Each component of an ink formulation has a role to play in the successful development of an end product that meets current market and customer needs in the most cost-effective way. High-quality styrene-acrylic resin solutions can be added to enhance gloss, holdout and resolubility of an ink. They are available in a range of viscosities from roughly 500 cp to 5,000 cP. As polymer solutions, their viscosity is generally determined by the molecular weight of the polymer, which can be a double-edged sword.
While higher molecular weight polymers can provide higher viscosity, and thus dilutability (cost-effectiveness), they can also have a lower contribution to gloss enhancement than lower molecular weight resins, as the dilution to application viscosity results in lower polymer solids. A resin solution that provides good dilution and high gloss captures both of these important benefits.
Colloidal solutions are often used to enhance dilutability as well. These products are generally higher in molecular weight than the polymers used in resin solutions, though lower than many polymer dispersions, and have mid-range acid values that allow them to have emulsion-like (low) viscosities at low pH, but solution-like (high) viscosities at high pH. The neutralized solutions are particularly good at holding viscosity as they are diluted, allowing them to have noticeable impact on viscosity even at very low percent solids levels. The thickening efficiency of the neutralized solution is determined in large part by molecular weight, with higher molecular weight polymers leading to higher viscosity solutions, which can take in more water.
The trade-off here is often in print quality, with higher molecular weight solutions tending to spatter and mist more than lower molecular weight solutions, or to have poorer transfer once diluted down to print viscosity. Gloss and clarity can also be negatively impacted with increased dilution; a colloid that can balance dilutability with printability and aesthetics is a useful product to have in one’s formulation toolbox.
Emulsions (or polymer dispersions made by the emulsion polymerization process) often comprise the largest portion of a water-based ink formulation. However, their physical form—high molecular weight chains, but in dispersed particles, so the chains don’t entangle in the liquid state—means that molecular weight is not necessarily the controlling factor in determining wet properties, such as dilution.
Instead, other factors allow emulsions to be supplied at viscosities anywhere from ~50 cP. to 2,500 cP. And, while they do not hold their viscosity as well as resin solutions or colloidal solutions when diluted, since they are typically used in larger amounts, they can wind up having a significant effect on the cost-in-use of an ink formulation. They also have strong influence on other properties of the inks, which can impact their ease of use and efficiency, such as: transfer, dry time during printing, viscosity, stability and storage for future use.
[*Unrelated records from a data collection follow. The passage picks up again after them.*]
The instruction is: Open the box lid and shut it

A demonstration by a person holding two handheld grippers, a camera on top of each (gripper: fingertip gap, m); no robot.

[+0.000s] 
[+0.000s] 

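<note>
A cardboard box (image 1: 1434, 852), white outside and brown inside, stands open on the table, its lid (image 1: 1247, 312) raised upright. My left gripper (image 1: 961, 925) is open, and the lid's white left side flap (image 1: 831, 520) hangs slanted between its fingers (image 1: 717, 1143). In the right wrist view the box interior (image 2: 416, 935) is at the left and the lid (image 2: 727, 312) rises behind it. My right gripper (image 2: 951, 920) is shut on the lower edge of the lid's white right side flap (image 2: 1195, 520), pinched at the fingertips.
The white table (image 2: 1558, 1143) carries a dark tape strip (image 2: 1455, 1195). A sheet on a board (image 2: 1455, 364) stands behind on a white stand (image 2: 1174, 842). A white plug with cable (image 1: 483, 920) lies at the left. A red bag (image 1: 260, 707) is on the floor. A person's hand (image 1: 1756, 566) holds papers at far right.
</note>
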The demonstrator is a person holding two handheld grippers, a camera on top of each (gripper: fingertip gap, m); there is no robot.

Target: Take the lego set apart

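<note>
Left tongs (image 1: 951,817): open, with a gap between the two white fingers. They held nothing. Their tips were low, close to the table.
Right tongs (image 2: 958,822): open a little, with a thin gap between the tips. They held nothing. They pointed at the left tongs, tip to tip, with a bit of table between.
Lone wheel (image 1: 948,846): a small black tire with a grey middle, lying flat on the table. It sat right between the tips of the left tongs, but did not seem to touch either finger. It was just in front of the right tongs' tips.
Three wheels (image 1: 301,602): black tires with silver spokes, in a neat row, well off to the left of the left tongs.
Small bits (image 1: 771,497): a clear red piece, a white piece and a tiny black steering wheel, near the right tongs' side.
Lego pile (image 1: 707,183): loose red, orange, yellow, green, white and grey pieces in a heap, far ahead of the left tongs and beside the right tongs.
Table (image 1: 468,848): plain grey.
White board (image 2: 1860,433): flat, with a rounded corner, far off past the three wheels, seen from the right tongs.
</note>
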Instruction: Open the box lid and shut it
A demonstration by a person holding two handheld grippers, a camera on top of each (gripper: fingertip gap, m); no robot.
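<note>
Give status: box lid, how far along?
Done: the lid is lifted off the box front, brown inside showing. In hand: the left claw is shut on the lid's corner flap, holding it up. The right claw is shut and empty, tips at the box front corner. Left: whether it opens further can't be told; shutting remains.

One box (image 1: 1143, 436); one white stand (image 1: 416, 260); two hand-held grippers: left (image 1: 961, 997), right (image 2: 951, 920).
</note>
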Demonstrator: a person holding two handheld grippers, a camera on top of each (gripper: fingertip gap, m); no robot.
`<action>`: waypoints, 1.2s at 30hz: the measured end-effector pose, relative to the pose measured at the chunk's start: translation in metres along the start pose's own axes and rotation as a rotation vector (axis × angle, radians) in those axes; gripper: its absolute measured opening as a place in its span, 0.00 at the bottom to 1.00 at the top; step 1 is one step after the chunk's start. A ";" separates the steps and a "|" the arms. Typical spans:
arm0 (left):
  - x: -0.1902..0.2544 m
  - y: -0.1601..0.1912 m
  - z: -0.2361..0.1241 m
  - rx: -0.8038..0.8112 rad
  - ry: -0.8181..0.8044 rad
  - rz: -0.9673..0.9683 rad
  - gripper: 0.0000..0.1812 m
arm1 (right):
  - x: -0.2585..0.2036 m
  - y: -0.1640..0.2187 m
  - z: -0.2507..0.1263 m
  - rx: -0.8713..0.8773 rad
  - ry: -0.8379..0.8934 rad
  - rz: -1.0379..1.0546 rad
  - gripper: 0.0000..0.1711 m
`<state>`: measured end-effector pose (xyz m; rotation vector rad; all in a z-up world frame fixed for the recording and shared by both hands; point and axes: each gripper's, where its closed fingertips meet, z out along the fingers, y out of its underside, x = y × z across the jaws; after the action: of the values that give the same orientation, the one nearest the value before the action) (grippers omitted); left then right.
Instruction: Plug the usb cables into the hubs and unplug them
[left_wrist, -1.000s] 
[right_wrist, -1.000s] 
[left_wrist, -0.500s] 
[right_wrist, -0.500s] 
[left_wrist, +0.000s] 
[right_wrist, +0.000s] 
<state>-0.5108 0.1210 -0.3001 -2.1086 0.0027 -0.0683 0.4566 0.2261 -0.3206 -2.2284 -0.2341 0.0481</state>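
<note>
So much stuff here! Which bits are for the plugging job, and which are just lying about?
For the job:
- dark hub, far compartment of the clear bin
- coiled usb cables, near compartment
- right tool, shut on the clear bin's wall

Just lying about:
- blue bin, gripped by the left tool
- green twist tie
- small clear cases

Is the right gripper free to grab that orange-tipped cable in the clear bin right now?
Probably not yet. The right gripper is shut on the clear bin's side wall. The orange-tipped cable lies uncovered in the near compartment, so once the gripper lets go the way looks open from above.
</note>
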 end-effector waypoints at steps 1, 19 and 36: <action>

Emulsions also play a big role in determining the performance of the dried ink or OPV films that customers require, including gloss, clarity, as well as physical and chemical resistance properties.
Cost Savings & High Performance
Balancing performance, economics and safety is more important than ever to ink manufacturers, converters and brand owners. Efficient dilution profiles along with improvements in gloss, clarity, transfer and resistance properties allow innovative raw materials to provide both application cost savings and high performance, enabling ink makers, converters and brand owners to effectively compete in the current market environment.
This market continues to change and evolve. Through ingenuity and collaboration amongst its many active participants, we can ensure that inks and coatings enable this dynamic market to keep moving forward.